#### [AIM OF THE EXERCISE]
Go through the data line by line. Copy each one holding the string "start".
● ● ● ●
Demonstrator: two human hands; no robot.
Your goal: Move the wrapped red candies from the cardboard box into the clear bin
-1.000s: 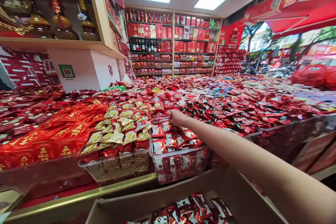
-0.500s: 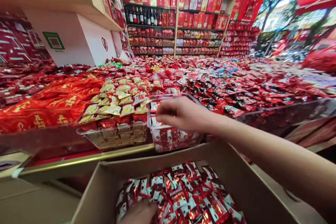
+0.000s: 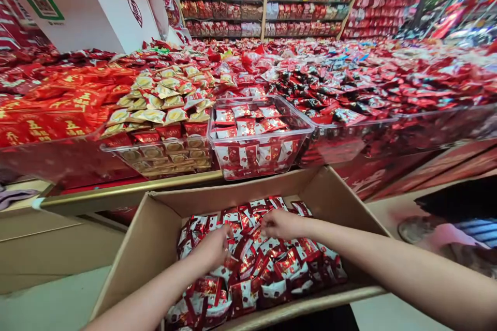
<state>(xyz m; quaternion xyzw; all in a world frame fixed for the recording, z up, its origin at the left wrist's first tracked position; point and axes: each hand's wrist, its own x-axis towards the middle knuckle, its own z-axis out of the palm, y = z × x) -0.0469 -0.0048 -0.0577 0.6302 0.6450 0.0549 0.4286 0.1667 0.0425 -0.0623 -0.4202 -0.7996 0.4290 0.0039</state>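
Observation:
Inside a cardboard box (image 3: 143,238) lie many small red-and-white wrapped snack packets (image 3: 267,253). My left hand (image 3: 215,249) is over the packets on the left, its fingers curled; what they grip, if anything, is hidden. To its right, my right hand (image 3: 280,224) is down at the packets with fingers bent together, and I cannot make out what is in them. Just beyond the box stands a clear plastic bin (image 3: 260,137), partly filled with matching red-and-white packets (image 3: 246,126).
Left of the bin are heaped gold durian packets (image 3: 163,101) and red bags (image 3: 66,108). Dark red packets (image 3: 334,88) pile up at the right. Stocked shelves (image 3: 221,5) line the back. A person's foot (image 3: 415,228) shows at the right edge.
My right hand has come down from the clear bin into the cardboard box. My left hand has moved forward over the packets. The view has tilted downward.

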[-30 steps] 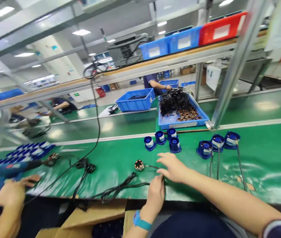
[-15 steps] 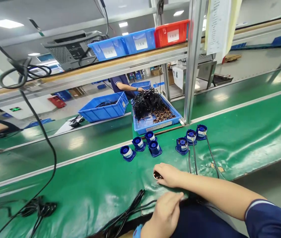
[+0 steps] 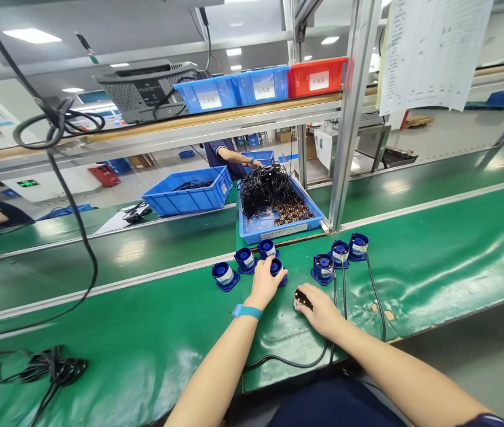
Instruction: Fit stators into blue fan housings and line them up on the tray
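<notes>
My left hand (image 3: 266, 283), with a blue band at the wrist, has its fingers wrapped round a blue round holder (image 3: 276, 268) standing on the green bench. Three like blue holders, one at the far left (image 3: 224, 274), stand beside it. In my right hand (image 3: 318, 305) is a small round part (image 3: 303, 298) with copper-coloured dots, held just above or on the bench. Behind that hand stand three blue holders (image 3: 324, 268) with dotted parts in them and black cables running toward the front edge.
A blue tray (image 3: 278, 234) holds black cables and copper-coloured pieces. Behind it a person's hand (image 3: 254, 163) touches the cables. A black cable bundle (image 3: 58, 367) lies at left. A metal post (image 3: 350, 136) and a shelf with bins stand ahead; a cable hangs at left.
My left hand has moved forward from the bench's front edge and taken hold of a blue holder. My right hand has shifted slightly right with the round part. The cable bundle near the front edge is out of sight.
</notes>
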A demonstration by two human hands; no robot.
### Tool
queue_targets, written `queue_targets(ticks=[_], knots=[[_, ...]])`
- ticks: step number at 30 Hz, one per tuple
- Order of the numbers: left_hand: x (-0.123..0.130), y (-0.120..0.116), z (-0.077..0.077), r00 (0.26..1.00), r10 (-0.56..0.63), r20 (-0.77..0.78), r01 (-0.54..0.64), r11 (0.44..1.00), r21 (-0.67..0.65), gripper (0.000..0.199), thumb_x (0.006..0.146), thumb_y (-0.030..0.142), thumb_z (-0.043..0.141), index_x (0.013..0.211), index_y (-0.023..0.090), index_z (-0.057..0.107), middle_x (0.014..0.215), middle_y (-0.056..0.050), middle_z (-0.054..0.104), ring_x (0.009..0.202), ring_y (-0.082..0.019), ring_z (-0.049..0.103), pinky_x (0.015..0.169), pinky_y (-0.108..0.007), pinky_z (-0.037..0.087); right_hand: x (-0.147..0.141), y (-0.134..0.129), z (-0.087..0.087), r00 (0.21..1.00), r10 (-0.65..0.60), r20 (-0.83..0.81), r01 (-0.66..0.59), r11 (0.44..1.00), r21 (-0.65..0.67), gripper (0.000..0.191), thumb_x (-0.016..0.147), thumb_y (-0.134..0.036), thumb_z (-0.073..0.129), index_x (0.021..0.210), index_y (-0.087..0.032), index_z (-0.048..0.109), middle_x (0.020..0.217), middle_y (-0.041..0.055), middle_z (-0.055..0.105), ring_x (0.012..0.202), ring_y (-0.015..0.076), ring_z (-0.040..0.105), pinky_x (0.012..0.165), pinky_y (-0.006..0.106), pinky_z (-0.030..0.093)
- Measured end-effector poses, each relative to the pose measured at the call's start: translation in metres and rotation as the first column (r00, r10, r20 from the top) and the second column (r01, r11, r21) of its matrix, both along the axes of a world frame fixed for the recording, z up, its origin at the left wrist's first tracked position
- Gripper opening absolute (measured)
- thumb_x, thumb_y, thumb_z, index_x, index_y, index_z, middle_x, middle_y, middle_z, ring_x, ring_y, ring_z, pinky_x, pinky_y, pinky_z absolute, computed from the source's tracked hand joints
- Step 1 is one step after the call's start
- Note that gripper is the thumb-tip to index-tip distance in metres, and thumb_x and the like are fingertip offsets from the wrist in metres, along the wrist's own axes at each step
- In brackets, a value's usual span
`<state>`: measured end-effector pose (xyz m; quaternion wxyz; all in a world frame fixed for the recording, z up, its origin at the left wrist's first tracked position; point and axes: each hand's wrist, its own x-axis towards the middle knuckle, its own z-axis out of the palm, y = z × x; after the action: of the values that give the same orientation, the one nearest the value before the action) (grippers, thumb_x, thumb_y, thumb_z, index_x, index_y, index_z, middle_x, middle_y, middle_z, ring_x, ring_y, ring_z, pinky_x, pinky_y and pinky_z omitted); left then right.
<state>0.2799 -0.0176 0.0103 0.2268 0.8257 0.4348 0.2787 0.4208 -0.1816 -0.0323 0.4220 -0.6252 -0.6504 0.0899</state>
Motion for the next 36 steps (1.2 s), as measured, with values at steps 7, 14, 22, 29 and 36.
queue_targets(ticks=[7, 14, 22, 29, 36], knots=[[-0.027, -0.040, 0.000, 0.962, -0.236, 0.137, 0.259, 0.948, -0.186, 0.092, 0.073, 0.020, 0.076, 0.155, 0.028, 0.033, 0.138, -0.010, 0.050, 0.134, -0.027, 0.050, 0.117, -0.046, 0.038, 0.007, 0.019, 0.054, 0.982, -0.141, -0.126, 0.179, 0.911, 0.372, 0.050, 0.096, -0.031, 0.064, 0.144, -0.021, 0.055, 0.139, 0.0131, 0.061, 0.130, 0.0276, 0.058, 0.115, 0.048, 0.047], [-0.018, -0.050, -0.005, 0.948, -0.097, 0.304, 0.205, 0.915, -0.348, 0.117, 0.069, 0.023, 0.075, 0.160, 0.020, 0.001, 0.123, -0.009, 0.062, 0.107, -0.023, 0.065, 0.100, -0.042, 0.050, -0.014, 0.051, 0.069, 0.972, 0.102, 0.212, -0.108, 0.994, 0.020, 0.042, 0.089, -0.017, 0.067, 0.131, -0.015, 0.064, 0.130, 0.0163, 0.065, 0.117, 0.0300, 0.063, 0.102, 0.048, 0.055], [-0.024, -0.062, 0.003, 0.980, -0.158, 0.124, 0.188, 0.937, -0.295, 0.129, 0.067, 0.031, 0.080, 0.160, 0.011, -0.006, 0.134, -0.023, 0.059, 0.123, -0.037, 0.059, 0.101, -0.051, 0.050, 0.012, 0.052, 0.019, 0.924, 0.145, 0.353, -0.147, 0.989, -0.020, 0.046, 0.091, -0.043, 0.062, 0.126, -0.014, 0.064, 0.139, 0.0210, 0.058, 0.128, 0.0380, 0.055, 0.104, 0.058, 0.049], [-0.110, -0.122, 0.018, 0.917, -0.202, -0.345, 0.140, 0.971, -0.196, 0.087, 0.067, 0.074, 0.077, 0.124, 0.012, 0.058, 0.115, -0.021, 0.066, 0.109, -0.039, 0.064, 0.095, -0.051, 0.051, 0.006, 0.058, -0.016, 0.990, 0.091, 0.111, -0.091, 0.996, -0.005, 0.055, 0.087, -0.063, 0.053, 0.117, -0.018, 0.061, 0.117, 0.0157, 0.069, 0.105, 0.0326, 0.068, 0.094, 0.050, 0.056], [-0.151, -0.174, 0.012, 0.887, -0.328, -0.324, 0.234, 0.926, -0.298, 0.019, 0.092, 0.038, 0.067, 0.091, 0.020, 0.061, 0.079, -0.002, 0.065, 0.080, -0.020, 0.066, 0.076, -0.029, 0.047, 0.002, 0.054, 0.005, 0.997, 0.019, 0.073, -0.021, 0.999, 0.031, 0.063, 0.083, -0.075, 0.054, 0.115, -0.021, 0.060, 0.107, 0.0140, 0.071, 0.094, 0.0328, 0.071, 0.080, 0.045, 0.059]])
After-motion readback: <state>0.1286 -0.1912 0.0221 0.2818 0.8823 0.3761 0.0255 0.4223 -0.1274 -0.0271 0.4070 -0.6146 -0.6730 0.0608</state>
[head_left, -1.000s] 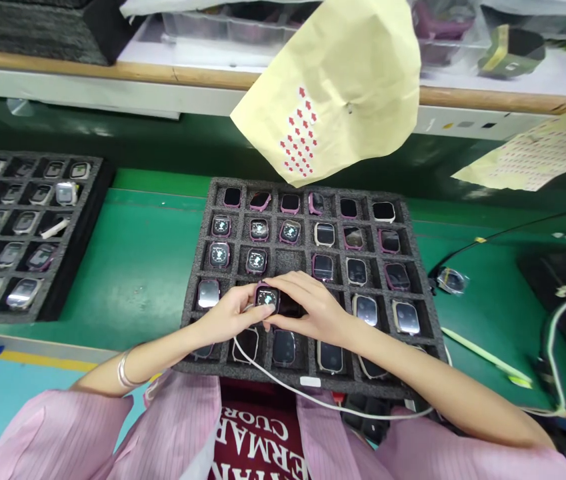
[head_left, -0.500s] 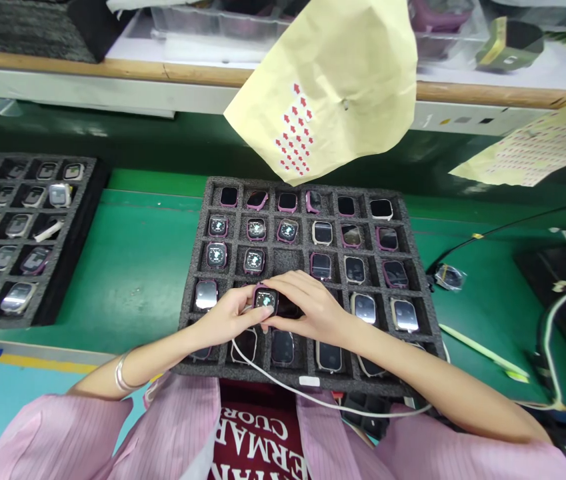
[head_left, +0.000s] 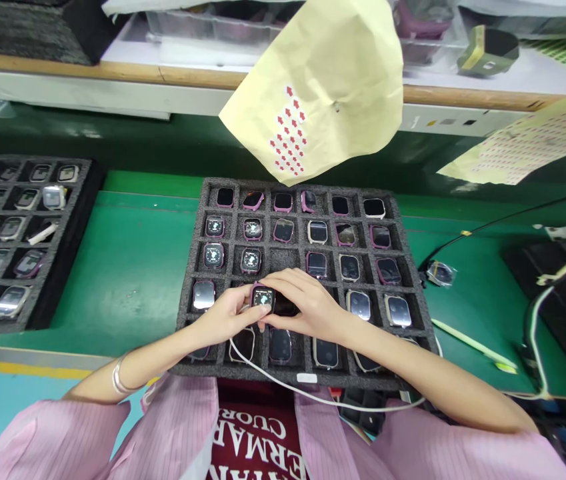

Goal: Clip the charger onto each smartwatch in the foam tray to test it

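A smartwatch (head_left: 263,297) with a lit screen and a purplish case is held between both hands over the foam tray (head_left: 307,378). My left hand (head_left: 226,313) grips its left side, the thumb on the lower part of the screen. My right hand (head_left: 307,300) has its fingers closed on the top and right edge. A white cable (head_left: 283,380) runs from beneath the held watch toward the right. Strapless watches fill most of the tray's compartments, several with lit faces, such as the watch (head_left: 251,260) just above my hands. The watch's underside is hidden.
Another foam tray (head_left: 70,223) of watches stands at the left. A light green stick-like tool (head_left: 475,345) and a small wrapped item (head_left: 441,273) lie at the right near dark cables. Yellow sticker sheets (head_left: 333,147) hang from the shelf edge (head_left: 193,93) above.
My hands keep the same hold on the watch. One watch in the tray's second row, lit before, now has a dark screen. The whole view has shifted slightly.
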`<state>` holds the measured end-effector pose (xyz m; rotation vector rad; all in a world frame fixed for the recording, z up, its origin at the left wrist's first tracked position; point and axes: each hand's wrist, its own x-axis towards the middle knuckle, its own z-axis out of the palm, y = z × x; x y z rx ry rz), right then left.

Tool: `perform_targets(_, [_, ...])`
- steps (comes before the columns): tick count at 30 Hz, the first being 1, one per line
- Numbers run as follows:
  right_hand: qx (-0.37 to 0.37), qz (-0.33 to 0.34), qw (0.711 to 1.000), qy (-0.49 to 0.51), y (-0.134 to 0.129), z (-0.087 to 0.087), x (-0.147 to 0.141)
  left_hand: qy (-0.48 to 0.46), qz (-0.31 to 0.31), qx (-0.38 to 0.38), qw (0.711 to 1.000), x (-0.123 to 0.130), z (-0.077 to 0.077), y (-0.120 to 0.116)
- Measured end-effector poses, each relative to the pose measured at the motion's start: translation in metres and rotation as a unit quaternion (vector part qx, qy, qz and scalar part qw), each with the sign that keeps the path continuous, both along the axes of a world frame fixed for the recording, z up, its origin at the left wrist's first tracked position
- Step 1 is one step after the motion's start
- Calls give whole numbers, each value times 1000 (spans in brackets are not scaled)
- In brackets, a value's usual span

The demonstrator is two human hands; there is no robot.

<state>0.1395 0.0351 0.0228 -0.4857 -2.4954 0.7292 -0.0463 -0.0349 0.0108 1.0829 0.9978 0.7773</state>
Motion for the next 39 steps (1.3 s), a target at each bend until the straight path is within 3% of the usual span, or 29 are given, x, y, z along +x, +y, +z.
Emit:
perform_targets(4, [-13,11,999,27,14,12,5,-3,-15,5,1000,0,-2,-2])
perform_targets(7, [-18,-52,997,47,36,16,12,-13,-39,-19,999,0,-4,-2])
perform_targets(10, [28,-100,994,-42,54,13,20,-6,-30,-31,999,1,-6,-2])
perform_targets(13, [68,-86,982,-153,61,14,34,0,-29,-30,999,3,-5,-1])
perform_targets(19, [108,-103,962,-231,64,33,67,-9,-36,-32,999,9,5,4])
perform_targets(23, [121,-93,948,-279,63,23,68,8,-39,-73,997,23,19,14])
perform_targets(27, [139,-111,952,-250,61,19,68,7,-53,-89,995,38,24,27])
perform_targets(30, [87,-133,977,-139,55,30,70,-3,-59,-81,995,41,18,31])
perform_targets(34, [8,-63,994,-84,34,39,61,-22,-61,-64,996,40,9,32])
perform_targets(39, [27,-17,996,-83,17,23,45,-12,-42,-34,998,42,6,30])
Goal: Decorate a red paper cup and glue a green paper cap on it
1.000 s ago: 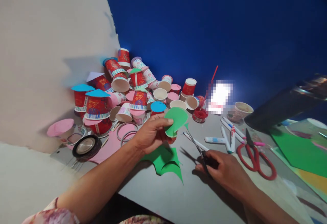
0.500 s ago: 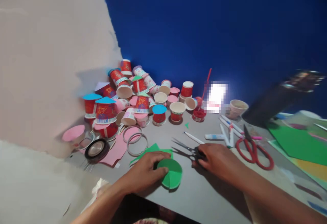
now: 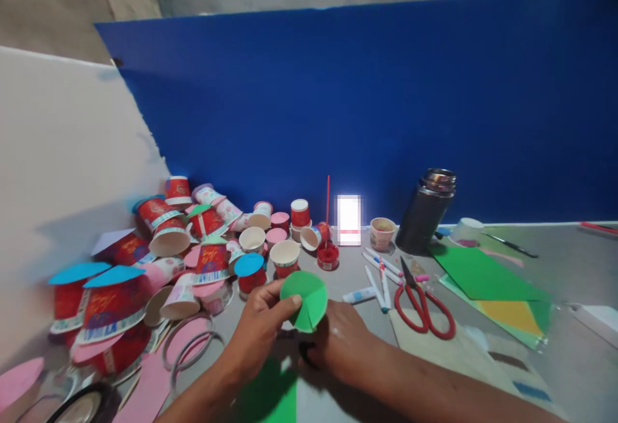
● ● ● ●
#### [FINAL ANSWER]
- Measured end-effector poses, each relative to the pose measured at the call's start: translation in metres and rotation as the first column (r00, r10, r20 from the top) and the second column (r01, r11, r21) of its matrix, both along the axes of a world frame fixed for the recording, z up, its origin at the left wrist's first tracked position
- Step 1 is one step after the call's start
- Measured end-effector poses, each relative to the pose measured at the motion's start: translation in metres and rotation as a unit quaternion (vector part qx, qy, qz and scalar part qw), each with the sign that keeps the path continuous, both along the axes of a world frame fixed for the recording, z up, its origin at the left wrist's first tracked position
- Step 1 is one step after the motion's start

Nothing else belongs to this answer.